By JOHN P. TRETBAR
Eagle Media
US operators return to the record books. June output topped 13.6 million barrels a day according to the latest government updates. Crude output this week came close to another record. At 13,639,000 barrels a day, this is the second-highest weekly average ever. The first week in December of last year was 2,000 barrels a day higher.
The Kansas Geological Survey reports monthly output in June dropped slightly across Kansas. The average for the first six months of the year is 70,135 barrels per day. The average for all of last year was over 73-thousand daily barrels. Ellis County is the top producer with 5,417 barrels per day through June of this year. Last year’s tally in Ellis County was about 200 barrels higher. Haskell County is number two with 4,767 barrels per day. Finney County is third with 4,132 barrels a day. Barton County produced 3,780 barrels a day, which is down about 60 daily barrels from the total from last year. Russell County pumped 3,317 barrels a day, compared to 35-hundred last year. Stafford County produced 2,430 barrels a day. Crude output nationwide in June was the best on record, at over 13.6 million barrels a day.
The top operators list in Western Kansas from Independent Oil and Gas Service includes some familiar names. for the first three quarters of the year, Merit Energy is the top operator, followed by Berexco, Shakespeare Oil, Murfin Drilling and American Warrior. The next five start with Ritchie Exploration, followed by Mull Drilling, Darrah Oil, Mai Oil, Carmen Schmitt, Patterson Energy, Downing-Nelson and Grand Mesa.
The state adds 14 new drilling permits this week, with nine in eastern Kansas and five west of Wichita, including one in Ellis County. Regulators have approved 537 new drilling permits this year, compared to 839 by this time last year.
Operators completed 15 wells across the Sunflower State, six of them east of Wichita and nine in Western Kansas. Independent Oil and Gas Service reports 877 completed wells so far this year, compared to over a thousand a year ago. Drilling activity in Kansas has declined by an average of 36% compared to the same period last year.

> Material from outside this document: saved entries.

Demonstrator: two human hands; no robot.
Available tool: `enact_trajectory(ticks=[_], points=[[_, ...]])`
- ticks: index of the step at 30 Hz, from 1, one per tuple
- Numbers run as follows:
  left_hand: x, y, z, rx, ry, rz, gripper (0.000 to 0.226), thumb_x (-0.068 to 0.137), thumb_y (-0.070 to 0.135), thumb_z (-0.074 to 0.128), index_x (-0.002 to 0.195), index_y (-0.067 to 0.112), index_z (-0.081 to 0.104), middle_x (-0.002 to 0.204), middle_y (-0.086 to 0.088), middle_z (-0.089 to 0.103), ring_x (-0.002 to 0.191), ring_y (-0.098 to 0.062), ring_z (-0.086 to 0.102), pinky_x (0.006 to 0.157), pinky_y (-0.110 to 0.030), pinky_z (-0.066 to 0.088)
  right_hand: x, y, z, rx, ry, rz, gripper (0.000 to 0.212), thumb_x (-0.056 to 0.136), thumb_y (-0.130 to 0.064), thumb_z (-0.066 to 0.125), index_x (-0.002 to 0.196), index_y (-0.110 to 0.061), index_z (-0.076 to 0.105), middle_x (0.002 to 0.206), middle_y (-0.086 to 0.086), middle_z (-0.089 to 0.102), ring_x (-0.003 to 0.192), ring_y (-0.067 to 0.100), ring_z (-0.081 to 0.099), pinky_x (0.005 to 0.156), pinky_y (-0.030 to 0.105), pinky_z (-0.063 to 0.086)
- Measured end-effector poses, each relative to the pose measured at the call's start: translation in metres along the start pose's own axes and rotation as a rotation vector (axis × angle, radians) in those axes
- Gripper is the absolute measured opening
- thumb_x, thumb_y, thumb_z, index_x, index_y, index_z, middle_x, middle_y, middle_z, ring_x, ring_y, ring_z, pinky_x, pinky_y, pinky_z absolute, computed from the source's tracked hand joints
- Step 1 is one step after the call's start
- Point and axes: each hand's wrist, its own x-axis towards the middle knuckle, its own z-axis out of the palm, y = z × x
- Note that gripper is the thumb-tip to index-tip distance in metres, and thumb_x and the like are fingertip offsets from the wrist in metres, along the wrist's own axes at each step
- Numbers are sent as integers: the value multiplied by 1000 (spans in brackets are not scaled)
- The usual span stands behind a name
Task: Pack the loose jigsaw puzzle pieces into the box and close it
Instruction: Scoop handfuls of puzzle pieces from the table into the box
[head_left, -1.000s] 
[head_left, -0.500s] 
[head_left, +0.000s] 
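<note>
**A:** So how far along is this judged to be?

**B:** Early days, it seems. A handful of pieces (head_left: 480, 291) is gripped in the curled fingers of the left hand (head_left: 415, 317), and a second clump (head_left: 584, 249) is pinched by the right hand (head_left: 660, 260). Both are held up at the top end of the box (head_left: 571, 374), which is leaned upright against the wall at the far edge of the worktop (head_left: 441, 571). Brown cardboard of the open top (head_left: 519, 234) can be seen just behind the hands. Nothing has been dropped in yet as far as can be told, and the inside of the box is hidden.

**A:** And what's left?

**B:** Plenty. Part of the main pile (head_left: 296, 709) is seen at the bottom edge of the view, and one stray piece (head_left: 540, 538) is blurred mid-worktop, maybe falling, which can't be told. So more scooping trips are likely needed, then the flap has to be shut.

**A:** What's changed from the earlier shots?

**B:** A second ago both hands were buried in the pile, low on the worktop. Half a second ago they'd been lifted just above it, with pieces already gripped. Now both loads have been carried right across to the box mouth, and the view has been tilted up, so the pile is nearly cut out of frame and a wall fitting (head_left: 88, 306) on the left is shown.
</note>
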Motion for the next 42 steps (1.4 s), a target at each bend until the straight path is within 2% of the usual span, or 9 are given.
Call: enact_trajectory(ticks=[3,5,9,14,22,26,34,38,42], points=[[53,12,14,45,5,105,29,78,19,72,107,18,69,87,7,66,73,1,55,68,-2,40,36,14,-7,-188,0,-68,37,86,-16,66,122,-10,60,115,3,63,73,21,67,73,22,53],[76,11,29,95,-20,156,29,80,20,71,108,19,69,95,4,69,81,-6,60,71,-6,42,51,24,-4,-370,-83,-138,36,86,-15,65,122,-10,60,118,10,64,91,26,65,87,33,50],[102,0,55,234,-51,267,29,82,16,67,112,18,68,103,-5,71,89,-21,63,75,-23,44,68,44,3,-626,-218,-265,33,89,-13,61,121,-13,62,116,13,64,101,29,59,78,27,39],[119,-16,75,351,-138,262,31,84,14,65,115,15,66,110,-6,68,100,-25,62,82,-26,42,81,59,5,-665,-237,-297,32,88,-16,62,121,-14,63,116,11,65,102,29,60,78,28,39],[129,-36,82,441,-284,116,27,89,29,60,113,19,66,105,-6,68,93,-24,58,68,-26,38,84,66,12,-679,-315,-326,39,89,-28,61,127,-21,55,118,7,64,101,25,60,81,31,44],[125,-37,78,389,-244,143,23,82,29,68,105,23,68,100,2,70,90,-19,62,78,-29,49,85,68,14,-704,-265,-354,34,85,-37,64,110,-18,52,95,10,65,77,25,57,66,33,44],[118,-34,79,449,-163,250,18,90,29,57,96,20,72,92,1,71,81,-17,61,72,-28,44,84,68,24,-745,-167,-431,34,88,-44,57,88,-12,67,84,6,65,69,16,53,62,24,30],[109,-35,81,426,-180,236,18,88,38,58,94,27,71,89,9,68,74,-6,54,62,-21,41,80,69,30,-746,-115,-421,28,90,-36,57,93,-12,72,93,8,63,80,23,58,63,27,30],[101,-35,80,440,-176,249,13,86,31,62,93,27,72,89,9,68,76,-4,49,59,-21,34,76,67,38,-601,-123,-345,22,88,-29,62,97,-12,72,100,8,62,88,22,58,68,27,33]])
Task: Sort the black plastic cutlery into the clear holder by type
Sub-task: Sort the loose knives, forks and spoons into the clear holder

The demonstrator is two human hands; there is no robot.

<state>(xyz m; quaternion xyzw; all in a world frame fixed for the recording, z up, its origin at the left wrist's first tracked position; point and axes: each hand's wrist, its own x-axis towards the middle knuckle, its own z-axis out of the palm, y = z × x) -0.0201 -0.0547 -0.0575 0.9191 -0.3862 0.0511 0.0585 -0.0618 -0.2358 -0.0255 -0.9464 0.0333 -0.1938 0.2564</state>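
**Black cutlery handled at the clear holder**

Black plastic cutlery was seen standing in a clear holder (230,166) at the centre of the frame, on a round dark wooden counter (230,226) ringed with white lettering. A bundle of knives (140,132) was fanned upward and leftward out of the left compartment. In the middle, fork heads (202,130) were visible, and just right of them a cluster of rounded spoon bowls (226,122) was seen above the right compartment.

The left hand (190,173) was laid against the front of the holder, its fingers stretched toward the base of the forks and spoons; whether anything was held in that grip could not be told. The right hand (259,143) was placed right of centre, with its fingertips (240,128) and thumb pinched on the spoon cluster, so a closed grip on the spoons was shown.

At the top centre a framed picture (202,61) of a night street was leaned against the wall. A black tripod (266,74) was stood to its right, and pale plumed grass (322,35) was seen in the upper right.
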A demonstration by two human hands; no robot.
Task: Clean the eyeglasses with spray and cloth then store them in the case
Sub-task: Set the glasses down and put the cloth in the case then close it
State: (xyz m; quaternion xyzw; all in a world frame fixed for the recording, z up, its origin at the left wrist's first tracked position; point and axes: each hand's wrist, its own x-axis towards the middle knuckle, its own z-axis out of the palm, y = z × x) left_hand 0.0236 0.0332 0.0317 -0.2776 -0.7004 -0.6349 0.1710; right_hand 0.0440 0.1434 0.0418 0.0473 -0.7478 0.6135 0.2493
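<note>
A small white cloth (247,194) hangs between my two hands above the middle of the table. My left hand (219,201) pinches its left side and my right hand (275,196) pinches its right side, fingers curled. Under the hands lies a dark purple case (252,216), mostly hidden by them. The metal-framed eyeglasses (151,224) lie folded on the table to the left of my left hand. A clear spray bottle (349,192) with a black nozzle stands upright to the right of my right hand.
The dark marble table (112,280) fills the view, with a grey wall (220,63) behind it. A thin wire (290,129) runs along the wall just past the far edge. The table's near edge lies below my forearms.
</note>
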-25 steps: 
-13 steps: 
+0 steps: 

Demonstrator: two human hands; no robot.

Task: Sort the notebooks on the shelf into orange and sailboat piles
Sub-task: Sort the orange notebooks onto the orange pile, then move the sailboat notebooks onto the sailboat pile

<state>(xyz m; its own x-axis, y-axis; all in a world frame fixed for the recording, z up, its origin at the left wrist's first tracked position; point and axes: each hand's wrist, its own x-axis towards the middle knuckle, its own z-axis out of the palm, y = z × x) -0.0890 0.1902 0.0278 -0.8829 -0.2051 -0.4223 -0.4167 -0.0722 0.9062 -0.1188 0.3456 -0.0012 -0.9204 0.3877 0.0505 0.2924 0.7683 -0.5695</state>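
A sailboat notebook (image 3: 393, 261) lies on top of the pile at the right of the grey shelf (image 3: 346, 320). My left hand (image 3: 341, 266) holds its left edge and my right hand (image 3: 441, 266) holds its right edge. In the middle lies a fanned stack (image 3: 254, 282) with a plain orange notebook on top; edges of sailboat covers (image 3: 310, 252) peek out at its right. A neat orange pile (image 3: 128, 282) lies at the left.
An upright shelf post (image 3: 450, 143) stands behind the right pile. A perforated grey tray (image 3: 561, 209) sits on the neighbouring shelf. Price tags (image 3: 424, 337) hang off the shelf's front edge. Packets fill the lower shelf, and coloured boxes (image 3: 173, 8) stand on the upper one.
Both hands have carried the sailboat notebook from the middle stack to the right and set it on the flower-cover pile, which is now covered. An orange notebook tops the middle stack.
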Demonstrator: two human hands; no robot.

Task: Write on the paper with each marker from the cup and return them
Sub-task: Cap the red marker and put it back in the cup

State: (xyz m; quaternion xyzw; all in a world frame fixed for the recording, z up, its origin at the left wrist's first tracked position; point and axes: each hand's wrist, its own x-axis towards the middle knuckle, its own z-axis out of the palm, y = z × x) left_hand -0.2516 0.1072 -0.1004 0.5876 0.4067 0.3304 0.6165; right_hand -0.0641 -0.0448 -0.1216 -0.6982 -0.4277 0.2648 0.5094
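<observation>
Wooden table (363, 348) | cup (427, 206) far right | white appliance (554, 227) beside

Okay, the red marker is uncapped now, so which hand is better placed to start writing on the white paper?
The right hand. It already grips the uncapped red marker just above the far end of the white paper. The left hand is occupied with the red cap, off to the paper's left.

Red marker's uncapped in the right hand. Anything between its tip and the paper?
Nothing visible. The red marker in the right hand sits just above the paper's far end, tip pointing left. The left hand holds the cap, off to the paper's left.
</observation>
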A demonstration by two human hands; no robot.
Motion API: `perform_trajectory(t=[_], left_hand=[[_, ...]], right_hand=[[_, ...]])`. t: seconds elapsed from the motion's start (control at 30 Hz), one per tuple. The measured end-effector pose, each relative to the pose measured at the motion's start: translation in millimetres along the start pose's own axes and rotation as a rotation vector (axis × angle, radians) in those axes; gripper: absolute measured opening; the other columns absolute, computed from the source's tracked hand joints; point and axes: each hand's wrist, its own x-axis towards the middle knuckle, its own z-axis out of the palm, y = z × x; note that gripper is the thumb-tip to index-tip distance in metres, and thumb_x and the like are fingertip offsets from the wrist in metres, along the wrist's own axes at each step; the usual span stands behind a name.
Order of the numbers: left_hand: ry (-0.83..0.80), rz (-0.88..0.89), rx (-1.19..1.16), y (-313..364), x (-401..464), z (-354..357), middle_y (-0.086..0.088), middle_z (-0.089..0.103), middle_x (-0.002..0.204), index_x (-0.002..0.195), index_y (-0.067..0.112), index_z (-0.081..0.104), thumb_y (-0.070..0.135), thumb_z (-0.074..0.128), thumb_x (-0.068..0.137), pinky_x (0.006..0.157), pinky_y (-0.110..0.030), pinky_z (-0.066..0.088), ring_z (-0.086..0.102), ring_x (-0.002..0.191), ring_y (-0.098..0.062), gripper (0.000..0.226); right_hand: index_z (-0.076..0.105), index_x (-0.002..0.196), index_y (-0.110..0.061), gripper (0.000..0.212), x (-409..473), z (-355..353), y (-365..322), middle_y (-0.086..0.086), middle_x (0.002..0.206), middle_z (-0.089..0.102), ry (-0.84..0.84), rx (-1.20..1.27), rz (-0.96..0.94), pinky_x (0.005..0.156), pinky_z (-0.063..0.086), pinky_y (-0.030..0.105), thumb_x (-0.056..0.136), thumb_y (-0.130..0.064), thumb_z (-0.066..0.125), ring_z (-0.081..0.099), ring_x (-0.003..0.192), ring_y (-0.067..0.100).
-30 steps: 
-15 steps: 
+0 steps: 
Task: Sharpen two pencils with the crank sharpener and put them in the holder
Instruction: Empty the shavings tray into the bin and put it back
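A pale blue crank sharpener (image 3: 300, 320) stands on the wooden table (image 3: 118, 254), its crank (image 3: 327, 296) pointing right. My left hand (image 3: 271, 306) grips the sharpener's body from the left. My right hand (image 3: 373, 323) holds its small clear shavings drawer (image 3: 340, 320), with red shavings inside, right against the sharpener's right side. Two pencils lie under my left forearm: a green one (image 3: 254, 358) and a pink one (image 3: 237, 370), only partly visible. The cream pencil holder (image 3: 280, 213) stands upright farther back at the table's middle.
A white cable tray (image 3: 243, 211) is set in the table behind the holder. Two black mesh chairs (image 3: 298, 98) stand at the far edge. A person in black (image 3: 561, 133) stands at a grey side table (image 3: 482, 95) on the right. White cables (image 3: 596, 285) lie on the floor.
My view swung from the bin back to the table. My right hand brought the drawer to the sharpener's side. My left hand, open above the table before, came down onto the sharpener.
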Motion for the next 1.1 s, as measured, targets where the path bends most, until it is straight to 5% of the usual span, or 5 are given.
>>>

The Kansas Rig Count from Independent Oil and Gas Service is unchanged statewide after increasing by one in eastern Kansas and dropping by one west of Wichita. The tally is down nearly 50 percent from a year ago. Drilling was underway or about to begin on leases in Ellis, Russell and Haskell counties.
The Rotary Rig Count from Baker Hughes shows an increase of two gas rigs, but a decrease of four oil rigs, for a total of 547 active drilling rigs. Texas is down six rigs and Oklahoma is down three. New Mexico increased by four rigs.
The Strategic Petroleum Reserve added 300,000 barrels this week to bring the total to 407 million barrels. That’s up more than 24 million barrels from a year ago and nearly 43-million barrels higher than in April of last year when refill operations resumed.
Commercial crude inventories rose by 3.7 million barrels to just over 420 million as of October 3. Stockpiles are about four percent below the five-year average for this time of year.
Inventories of regular gasoline are down for the week. The five-year average is down nearly three percent from last year. Diesel stockpiles are also lower.
Crude imports increased by more than half a million barrels a day, rising to 6.4 million barrels this week. Exports dropped by about 150,000 barrels a day to just under four million barrels a day.
For the last ten years or so, so-called Big Oil has been promising high returns to stockholders in order to keep their business. Now falling oil prices are prompting cuts, and new debt, to keep that support. The five biggest oil majors are cutting costs, cutting jobs and cutting share buybacks to make the payouts sustainable. According to a report from Reuters, those payments have topped $100 million a year since 2022, and many companies are increasingly borrowing funds to pay for it.
Americans are changing the way they heat their homes. The Energy Information Administration reports an increasing share of US households are using electricity for heating. Natural Gas remains the most common, but 42% of US homes last year used electricity as their main space-heating fuel. Natural Gas accounts for 47% of American households.